File | common/lib/transliterator.h |
Classes |
Transliterator |
Class that converts any array of characters to the english alphabet.
class Transliterator {
typedef struct {
const char * i; // utf8-encoded string with one or more ucs2 source characters
const char * o; // utf8-encoded string holding one or more ucs2 destination characters
} MapEntryUtf8;
typedef std::map TUCS2CharToStringMap;
TUCS2CharToStringMap ucs2CharToStringMap;
bool SetRuleBasedTransliteration1(MapEntryUtf8 * map, unsigned szMap);
const word * MapUCS2CharToString(word ucs2Char);
void MapUCS2Set(word ucs2Char, word * ucs2String, unsigned len);
void MapUCS2Remove(word ucs2Char);
void ToLower(char * s, unsigned &len);
void ToLower(char * s);
public:
Transliterator();
virtual ~Transliterator();
std::list TransformWords(const char * wordsIn, bool unique);
char * Transform(const char * wordIn);
};
Contructor.
The function that will split the string, convert everything to lower case and transliterate it to the english alphabet.
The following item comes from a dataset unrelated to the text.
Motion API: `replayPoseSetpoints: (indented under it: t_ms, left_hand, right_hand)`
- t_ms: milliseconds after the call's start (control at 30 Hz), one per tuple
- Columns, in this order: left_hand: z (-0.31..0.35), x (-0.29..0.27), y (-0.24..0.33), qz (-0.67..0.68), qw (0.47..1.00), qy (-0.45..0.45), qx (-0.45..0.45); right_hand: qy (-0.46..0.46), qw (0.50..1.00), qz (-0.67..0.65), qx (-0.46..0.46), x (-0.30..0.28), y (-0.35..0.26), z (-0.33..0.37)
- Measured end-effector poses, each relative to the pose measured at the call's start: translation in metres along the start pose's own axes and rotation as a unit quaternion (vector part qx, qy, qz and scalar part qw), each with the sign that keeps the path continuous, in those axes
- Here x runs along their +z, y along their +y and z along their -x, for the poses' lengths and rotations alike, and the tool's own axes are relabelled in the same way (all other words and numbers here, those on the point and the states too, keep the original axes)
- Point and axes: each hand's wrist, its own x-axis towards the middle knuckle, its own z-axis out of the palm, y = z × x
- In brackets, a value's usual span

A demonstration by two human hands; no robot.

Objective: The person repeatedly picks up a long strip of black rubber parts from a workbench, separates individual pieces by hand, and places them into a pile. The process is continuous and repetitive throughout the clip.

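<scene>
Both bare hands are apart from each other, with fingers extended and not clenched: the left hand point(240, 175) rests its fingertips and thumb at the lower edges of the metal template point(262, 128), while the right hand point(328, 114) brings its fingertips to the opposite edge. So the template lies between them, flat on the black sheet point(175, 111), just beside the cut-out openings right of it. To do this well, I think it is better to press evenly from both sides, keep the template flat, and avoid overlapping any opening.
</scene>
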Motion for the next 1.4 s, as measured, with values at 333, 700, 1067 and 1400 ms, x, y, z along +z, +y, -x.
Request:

The output will be a list of strings without accent marks and non-english characters.
const char * wordsIn | The string that will be splited by whitespace and processed. |
bool unique | If true, the output array will not contain duplicated strings. |
This is the function that returns the input string transliterated.
const char * wordsIn | The string that will be transliterated. |